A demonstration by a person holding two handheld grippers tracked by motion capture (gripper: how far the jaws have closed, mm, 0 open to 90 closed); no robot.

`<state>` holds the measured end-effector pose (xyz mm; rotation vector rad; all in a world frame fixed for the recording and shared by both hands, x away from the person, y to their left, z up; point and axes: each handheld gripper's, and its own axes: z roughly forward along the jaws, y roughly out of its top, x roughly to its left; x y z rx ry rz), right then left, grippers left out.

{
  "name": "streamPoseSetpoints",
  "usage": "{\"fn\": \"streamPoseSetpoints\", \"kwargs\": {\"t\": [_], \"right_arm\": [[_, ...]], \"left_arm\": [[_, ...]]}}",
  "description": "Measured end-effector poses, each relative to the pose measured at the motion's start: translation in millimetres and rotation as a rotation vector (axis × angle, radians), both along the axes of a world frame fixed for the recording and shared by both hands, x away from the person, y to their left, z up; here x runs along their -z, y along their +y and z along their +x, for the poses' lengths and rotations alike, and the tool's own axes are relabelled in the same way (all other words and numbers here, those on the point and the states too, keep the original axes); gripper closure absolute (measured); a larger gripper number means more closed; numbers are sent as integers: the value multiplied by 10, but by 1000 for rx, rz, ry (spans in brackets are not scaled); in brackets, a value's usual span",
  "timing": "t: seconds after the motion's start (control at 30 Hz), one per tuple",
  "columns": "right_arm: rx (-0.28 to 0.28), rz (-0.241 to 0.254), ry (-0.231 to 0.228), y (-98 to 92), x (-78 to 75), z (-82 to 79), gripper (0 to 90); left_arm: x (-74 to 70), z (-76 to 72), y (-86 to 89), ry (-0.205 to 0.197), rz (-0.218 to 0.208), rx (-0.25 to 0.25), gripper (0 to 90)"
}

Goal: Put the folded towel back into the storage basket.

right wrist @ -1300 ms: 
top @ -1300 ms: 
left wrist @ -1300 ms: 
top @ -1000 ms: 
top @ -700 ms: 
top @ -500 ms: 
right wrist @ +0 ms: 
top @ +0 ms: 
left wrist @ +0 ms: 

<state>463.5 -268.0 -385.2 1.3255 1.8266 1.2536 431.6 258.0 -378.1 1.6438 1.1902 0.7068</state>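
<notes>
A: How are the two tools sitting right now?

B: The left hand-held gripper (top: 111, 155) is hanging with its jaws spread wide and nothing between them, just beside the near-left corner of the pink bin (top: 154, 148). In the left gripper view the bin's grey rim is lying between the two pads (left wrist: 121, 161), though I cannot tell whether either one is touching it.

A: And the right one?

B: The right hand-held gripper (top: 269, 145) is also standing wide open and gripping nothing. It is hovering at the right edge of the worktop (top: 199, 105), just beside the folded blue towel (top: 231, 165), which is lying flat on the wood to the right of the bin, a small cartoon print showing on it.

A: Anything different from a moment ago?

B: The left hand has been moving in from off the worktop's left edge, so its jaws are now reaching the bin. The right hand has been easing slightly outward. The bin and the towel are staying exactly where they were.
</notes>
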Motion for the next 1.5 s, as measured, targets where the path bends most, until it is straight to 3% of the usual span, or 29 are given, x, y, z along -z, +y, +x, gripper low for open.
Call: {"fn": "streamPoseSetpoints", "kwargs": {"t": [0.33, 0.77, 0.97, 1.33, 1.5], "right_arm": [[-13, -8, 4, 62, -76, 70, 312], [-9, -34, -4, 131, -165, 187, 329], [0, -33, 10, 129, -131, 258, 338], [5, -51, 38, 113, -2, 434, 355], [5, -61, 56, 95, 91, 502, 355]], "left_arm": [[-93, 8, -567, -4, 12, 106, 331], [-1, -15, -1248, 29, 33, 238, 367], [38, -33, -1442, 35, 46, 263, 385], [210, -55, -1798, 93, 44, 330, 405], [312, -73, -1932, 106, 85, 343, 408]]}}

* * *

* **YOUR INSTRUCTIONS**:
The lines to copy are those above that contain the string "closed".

* **RESULT OF THIS TASK**:
A demonstration by a person holding two handheld grippers tracked by motion capture (gripper: how far the jaws have closed, mm, 0 open to 90 closed); no robot.
  "description": "Measured end-effector poses, each relative to the pose measured at the motion's start: translation in millimetres and rotation as a rotation vector (axis × angle, radians), both along the axes of a world frame fixed for the recording and shared by both hands, x away from the person, y to their left, z up; here x runs along their -z, y along their +y and z along their +x, for the poses' lengths and rotations alike, and the tool's own axes are relabelled in the same way (all other words and numbers here, those on the point and the states too, keep the original axes); gripper closure absolute (measured); a larger gripper number means more closed; numbers are sent as integers: the value multiplied by 10, but by 1000 for rx, rz, ry (spans in brackets are not scaled); in brackets, a value's usual span",

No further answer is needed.